目前公开的入口匝道车辆通行引导系统绝大多数是针对入口匝道车辆与主线车辆合流时的安全问题，没有考虑到合流时的效率问题，城市快速路合流区域不能得到合理使用，更不能从根本上解决城市快速路合流区交通拥堵的问题，难以实现真正意义上的安全、高效的合流。Most of the currently disclosed on-ramp vehicle traffic guidance systems are aimed at the safety issues when on-ramp vehicles merge with mainline vehicles, without taking into account the efficiency of merging, and urban expressway merging areas cannot be reasonably used, let alone fundamentally To solve the problem of traffic congestion in the confluence area of urban expressways, it is difficult to achieve a safe and efficient confluence in the true sense.

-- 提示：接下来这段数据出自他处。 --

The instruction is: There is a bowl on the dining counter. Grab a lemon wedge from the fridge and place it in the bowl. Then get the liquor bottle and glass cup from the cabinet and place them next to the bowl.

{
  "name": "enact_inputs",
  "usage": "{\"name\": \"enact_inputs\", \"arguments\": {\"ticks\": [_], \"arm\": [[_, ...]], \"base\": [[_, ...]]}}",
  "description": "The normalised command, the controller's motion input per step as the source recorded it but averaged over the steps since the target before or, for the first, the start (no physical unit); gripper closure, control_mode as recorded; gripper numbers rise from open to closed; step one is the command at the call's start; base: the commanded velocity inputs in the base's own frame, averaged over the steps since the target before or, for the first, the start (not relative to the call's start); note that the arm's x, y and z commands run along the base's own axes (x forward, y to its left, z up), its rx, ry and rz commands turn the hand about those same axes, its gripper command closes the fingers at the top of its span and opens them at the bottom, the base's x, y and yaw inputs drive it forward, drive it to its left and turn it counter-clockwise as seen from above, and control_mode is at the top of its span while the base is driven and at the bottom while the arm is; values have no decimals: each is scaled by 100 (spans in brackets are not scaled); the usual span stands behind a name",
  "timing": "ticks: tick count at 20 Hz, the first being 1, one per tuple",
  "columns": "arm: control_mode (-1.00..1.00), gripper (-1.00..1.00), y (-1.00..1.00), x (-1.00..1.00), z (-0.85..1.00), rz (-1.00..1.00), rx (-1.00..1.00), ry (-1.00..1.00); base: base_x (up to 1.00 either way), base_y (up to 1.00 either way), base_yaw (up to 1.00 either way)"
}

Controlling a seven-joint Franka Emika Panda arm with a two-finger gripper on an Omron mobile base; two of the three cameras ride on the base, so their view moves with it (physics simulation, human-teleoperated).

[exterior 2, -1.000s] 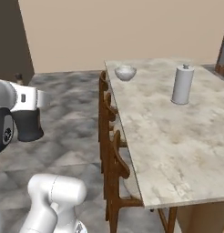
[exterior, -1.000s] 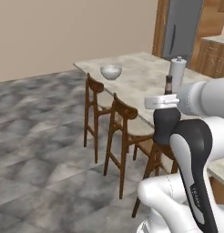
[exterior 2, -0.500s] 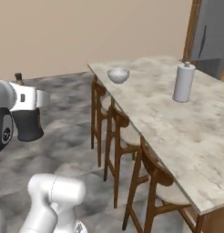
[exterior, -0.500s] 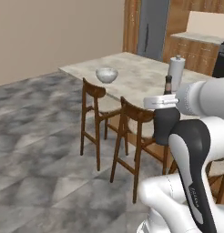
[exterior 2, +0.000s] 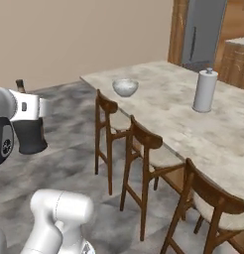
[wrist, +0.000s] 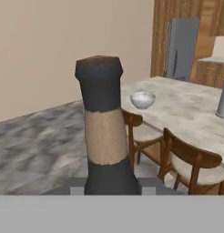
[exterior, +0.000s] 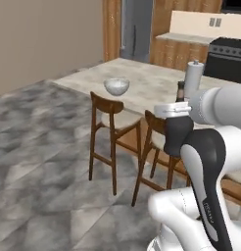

发明内容SUMMARY OF THE INVENTION

为解决上述技术问题，本发明的目的是提供一种预防性强，可提高快速路合流区行车安全和通行效率的车联网环境下的入口匝道车辆通行引导系统及其引导方法。In order to solve the above technical problems, the purpose of the present invention is to provide an on-ramp vehicle traffic guidance system and its guidance method under the Internet of Vehicles environment, which is highly preventative and can improve the traffic safety and traffic efficiency in the expressway junction area.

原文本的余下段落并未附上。